Goal of the exercise
Set down all of the data that follows, keeping every character.

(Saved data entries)
────
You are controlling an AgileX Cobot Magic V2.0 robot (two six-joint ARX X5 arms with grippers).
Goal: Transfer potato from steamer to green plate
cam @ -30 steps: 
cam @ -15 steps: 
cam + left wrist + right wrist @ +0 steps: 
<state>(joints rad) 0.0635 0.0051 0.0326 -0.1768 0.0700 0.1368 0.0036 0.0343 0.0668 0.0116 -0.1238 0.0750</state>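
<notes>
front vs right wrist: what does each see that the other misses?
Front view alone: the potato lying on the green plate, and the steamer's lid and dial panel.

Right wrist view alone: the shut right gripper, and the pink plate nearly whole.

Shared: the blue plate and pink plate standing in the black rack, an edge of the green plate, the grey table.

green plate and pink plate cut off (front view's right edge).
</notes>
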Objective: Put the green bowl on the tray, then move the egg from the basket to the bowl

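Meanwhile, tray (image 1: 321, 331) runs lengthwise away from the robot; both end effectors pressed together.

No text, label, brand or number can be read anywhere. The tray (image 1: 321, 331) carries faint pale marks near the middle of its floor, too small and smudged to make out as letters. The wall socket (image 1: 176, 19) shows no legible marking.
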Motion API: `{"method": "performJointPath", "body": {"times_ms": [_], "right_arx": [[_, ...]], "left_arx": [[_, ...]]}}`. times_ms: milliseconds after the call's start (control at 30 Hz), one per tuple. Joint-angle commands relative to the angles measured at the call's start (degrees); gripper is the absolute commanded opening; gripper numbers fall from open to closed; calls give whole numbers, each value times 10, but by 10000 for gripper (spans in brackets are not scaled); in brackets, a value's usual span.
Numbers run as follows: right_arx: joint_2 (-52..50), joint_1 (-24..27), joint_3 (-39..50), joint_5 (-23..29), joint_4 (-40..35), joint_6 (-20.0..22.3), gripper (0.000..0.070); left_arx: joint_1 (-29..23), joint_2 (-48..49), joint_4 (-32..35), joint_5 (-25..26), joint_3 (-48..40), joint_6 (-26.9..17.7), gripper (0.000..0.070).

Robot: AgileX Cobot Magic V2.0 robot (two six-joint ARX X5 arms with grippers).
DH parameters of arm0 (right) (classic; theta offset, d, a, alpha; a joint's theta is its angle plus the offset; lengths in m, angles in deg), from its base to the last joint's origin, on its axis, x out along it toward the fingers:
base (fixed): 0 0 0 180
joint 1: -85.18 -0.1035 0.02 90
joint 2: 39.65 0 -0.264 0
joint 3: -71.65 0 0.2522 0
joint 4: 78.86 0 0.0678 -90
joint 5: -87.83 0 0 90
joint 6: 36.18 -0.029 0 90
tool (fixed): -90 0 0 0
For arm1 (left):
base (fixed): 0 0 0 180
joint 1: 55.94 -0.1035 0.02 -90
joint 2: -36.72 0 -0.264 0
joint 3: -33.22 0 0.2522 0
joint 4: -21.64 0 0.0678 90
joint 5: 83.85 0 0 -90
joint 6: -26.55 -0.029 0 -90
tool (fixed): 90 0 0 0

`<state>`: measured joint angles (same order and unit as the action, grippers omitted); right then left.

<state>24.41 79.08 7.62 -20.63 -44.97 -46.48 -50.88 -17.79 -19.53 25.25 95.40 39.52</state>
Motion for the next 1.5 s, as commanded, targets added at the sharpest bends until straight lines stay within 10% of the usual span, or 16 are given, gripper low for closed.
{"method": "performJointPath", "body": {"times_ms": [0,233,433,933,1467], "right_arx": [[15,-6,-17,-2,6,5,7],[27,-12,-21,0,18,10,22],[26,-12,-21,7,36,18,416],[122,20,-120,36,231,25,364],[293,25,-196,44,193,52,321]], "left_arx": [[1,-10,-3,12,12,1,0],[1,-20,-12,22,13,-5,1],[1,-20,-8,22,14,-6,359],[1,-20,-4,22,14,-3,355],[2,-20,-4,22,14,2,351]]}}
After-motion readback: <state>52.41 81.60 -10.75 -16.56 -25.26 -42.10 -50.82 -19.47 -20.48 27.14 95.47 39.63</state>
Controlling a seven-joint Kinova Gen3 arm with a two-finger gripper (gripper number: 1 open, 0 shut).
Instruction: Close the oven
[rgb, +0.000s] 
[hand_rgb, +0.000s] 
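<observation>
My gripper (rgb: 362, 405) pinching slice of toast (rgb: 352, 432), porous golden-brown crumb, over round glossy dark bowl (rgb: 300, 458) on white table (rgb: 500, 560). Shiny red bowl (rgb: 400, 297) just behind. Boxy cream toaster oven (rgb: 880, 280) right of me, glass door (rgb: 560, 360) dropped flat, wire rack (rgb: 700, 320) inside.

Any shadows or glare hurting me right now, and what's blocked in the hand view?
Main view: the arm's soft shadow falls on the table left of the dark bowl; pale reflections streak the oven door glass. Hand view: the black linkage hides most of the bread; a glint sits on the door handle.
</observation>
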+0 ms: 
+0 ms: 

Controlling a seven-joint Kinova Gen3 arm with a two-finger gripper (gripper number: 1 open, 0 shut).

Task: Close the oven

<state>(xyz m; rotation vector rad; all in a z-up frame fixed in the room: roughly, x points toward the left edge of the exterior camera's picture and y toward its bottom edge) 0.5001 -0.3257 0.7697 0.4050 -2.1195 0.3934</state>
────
Result of this exercise
You are controlling an AgileX Cobot Magic V2.0 robot (two six-joint ARX X5 arms with grippers).
Goal: Transfer potato from steamer to green plate
cam @ -30 steps: 
cam @ -15 steps: 
cam + left wrist + right wrist @ +0 steps: 
<state>(joints rad) 0.0635 0.0051 0.0326 -0.1768 0.0700 0.1368 0.0036 0.0343 0.0668 0.0116 -0.1238 0.0750</state>
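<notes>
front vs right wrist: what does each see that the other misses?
Front view alone: the potato lying on the green plate, and the steamer's lid and dial panel.

Right wrist view alone: the shut right gripper, and the pink plate nearly whole.

Shared: the blue plate and pink plate standing in the black rack, an edge of the green plate, the grey table.

green plate and pink plate cut off (front view's right edge).
</notes>
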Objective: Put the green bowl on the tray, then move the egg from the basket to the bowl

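Meanwhile, tray (image 1: 321, 331) runs lengthwise away from the robot; both end effectors pressed together.

No text, label, brand or number can be read anywhere. The tray (image 1: 321, 331) carries faint pale marks near the middle of its floor, too small and smudged to make out as letters. The wall socket (image 1: 176, 19) shows no legible marking.
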Motion API: `{"method": "performJointPath", "body": {"times_ms": [_], "right_arx": [[_, ...]], "left_arx": [[_, ...]]}}`. times_ms: milliseconds after the call's start (control at 30 Hz), one per tuple. Joint-angle commands relative to the angles measured at the call's start (degrees); gripper is the absolute commanded opening; gripper numbers fall from open to closed; calls give whole numbers, each value times 10, but by 10000 for gripper (spans in brackets are not scaled); in brackets, a value's usual span.
Numbers run as follows: right_arx: joint_2 (-52..50), joint_1 (-24..27), joint_3 (-39..50), joint_5 (-23..29), joint_4 (-40..35), joint_6 (-20.0..22.3), gripper (0.000..0.070); left_arx: joint_1 (-29..23), joint_2 (-48..49), joint_4 (-32..35), joint_5 (-25..26), joint_3 (-48..40), joint_6 (-26.9..17.7), gripper (0.000..0.070).

Robot: AgileX Cobot Magic V2.0 robot (two six-joint ARX X5 arms with grippers).
DH parameters of arm0 (right) (classic; theta offset, d, a, alpha; a joint's theta is its angle plus the offset; lengths in m, angles in deg), from its base to the last joint's origin, on its axis, x out along it toward the fingers:
base (fixed): 0 0 0 180
joint 1: -85.18 -0.1035 0.02 90
joint 2: 39.65 0 -0.264 0
joint 3: -71.65 0 0.2522 0
joint 4: 78.86 0 0.0678 -90
joint 5: -87.83 0 0 90
joint 6: 36.18 -0.029 0 90
tool (fixed): -90 0 0 0
For arm1 (left):
base (fixed): 0 0 0 180
joint 1: 55.94 -0.1035 0.02 -90
joint 2: -36.72 0 -0.264 0
joint 3: -33.22 0 0.2522 0
joint 4: -21.64 0 0.0678 90
joint 5: 83.85 0 0 -90
joint 6: -26.55 -0.029 0 -90
tool (fixed): 90 0 0 0

`<state>`: measured joint angles (same order and unit as the action, grippers omitted); right then left.

<state>24.41 79.08 7.62 -20.63 -44.97 -46.48 -50.88 -17.79 -19.53 25.25 95.40 39.52</state>
Motion for the next 1.5 s, as commanded, targets added at the sharpest bends until straight lines stay within 10% of the usual span, or 16 are given, gripper low for closed.
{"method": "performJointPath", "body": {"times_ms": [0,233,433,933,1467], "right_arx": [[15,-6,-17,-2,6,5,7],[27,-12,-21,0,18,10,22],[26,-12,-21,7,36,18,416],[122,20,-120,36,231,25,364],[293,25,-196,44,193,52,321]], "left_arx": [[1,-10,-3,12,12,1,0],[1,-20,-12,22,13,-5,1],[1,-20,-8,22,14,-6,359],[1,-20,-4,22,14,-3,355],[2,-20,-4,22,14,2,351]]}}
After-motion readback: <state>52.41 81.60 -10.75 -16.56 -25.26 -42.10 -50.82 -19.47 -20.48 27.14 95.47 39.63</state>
Controlling a seven-joint Kinova Gen3 arm with a two-finger gripper (gripper number: 1 open, 0 shut).
Instruction: Close the oven
[rgb, +0.000s] 
[hand_rgb, +0.000s] 
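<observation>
My gripper (rgb: 362, 405) pinching slice of toast (rgb: 352, 432), porous golden-brown crumb, over round glossy dark bowl (rgb: 300, 458) on white table (rgb: 500, 560). Shiny red bowl (rgb: 400, 297) just behind. Boxy cream toaster oven (rgb: 880, 280) right of me, glass door (rgb: 560, 360) dropped flat, wire rack (rgb: 700, 320) inside.

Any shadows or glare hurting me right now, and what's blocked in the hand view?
Main view: the arm's soft shadow falls on the table left of the dark bowl; pale reflections streak the oven door glass. Hand view: the black linkage hides most of the bread; a glint sits on the door handle.
</observation>
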+0 ms: 
+0 ms: 

Controlling a seven-joint Kinova Gen3 arm with a two-finger gripper (gripper number: 1 open, 0 shut).

Task: Close the oven

<state>(xyz m; rotation vector rad; all in a z-up frame fixed in the room: roughly, x points toward the left edge of the exterior camera's picture and y toward its bottom edge) 0.5001 -0.3257 0.7697 0.4050 -2.1195 0.3934</state>

This exercise is now finished.